* **Task prompt**: For the data below, transcribe the part that opens with the line containing "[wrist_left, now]" and closes with the line containing "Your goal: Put", exactly and with no pictures.

(Stored data)
:::

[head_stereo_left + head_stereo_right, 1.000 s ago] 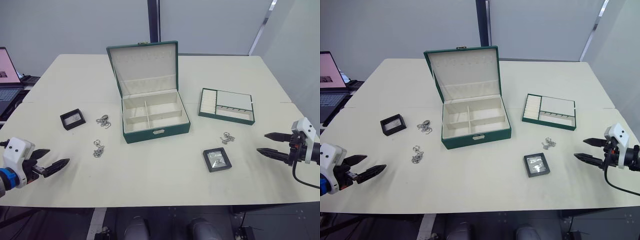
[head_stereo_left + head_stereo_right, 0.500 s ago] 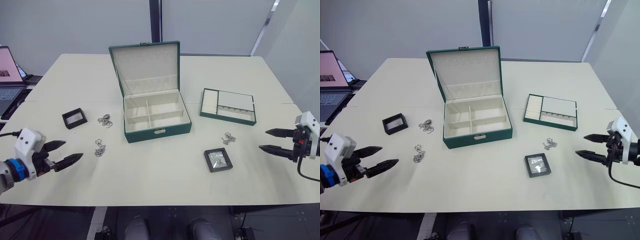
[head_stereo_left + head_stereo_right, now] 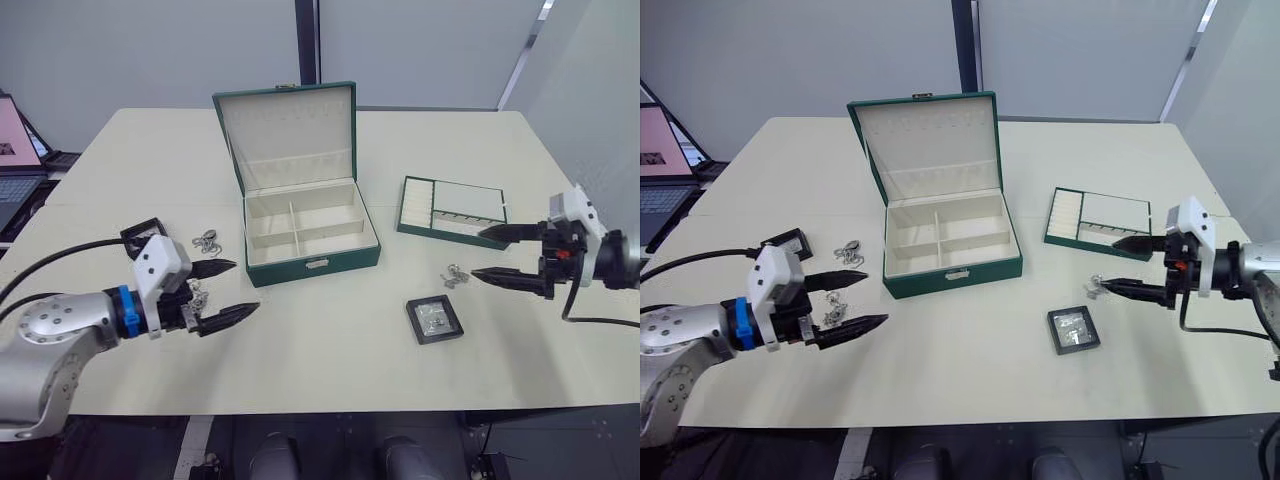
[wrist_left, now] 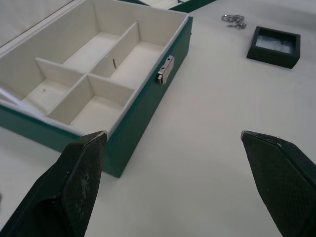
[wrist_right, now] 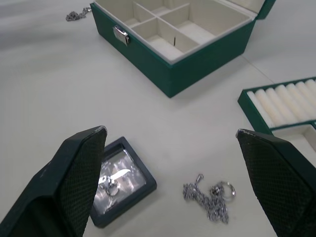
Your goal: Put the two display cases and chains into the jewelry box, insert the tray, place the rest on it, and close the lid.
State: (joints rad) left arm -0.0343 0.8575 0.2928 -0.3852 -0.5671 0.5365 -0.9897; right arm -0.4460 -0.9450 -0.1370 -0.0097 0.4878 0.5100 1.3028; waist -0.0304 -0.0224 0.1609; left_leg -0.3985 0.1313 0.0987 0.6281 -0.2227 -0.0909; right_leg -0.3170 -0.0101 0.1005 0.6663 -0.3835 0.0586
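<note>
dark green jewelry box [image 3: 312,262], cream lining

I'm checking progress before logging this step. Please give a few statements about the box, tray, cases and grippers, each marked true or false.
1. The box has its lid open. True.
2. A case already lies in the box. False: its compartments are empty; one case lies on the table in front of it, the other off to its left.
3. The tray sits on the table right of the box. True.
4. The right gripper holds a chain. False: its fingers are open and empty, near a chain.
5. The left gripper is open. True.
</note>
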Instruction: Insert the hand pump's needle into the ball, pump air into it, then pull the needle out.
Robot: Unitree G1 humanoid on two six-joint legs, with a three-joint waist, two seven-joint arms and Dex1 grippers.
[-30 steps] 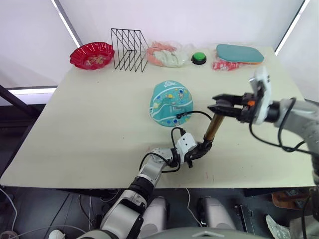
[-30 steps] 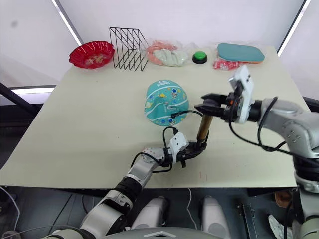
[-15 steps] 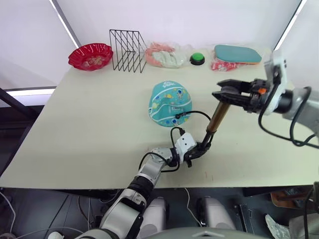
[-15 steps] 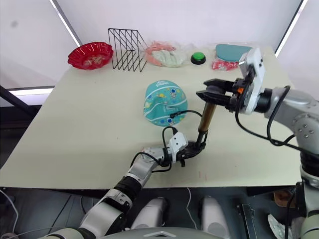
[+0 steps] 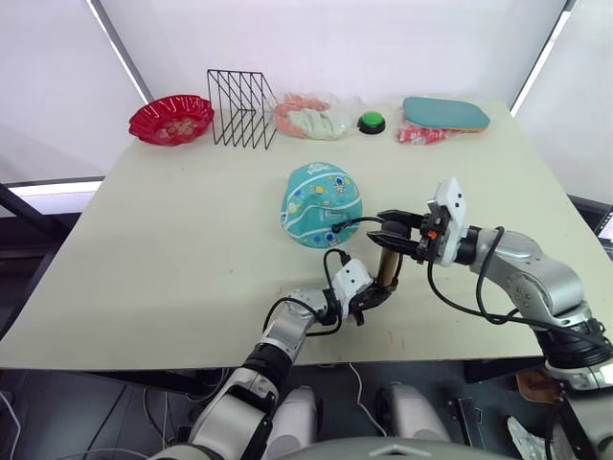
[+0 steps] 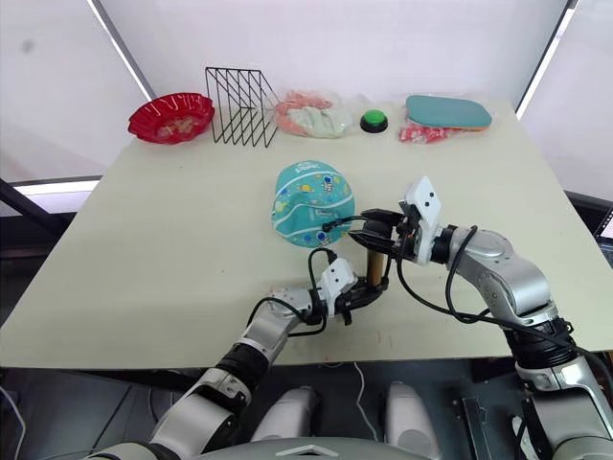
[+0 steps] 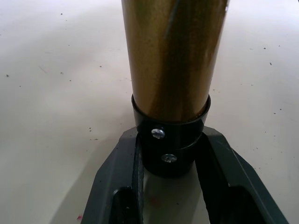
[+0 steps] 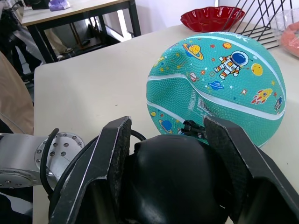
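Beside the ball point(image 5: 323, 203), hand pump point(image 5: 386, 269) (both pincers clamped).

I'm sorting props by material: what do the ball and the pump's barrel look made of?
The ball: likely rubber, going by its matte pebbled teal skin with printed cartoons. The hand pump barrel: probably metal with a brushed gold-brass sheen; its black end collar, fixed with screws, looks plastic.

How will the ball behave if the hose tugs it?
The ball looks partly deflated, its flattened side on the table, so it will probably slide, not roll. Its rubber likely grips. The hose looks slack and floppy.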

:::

* **Answer for this exercise**:
[wrist_left, now] 
[wrist_right, now] 
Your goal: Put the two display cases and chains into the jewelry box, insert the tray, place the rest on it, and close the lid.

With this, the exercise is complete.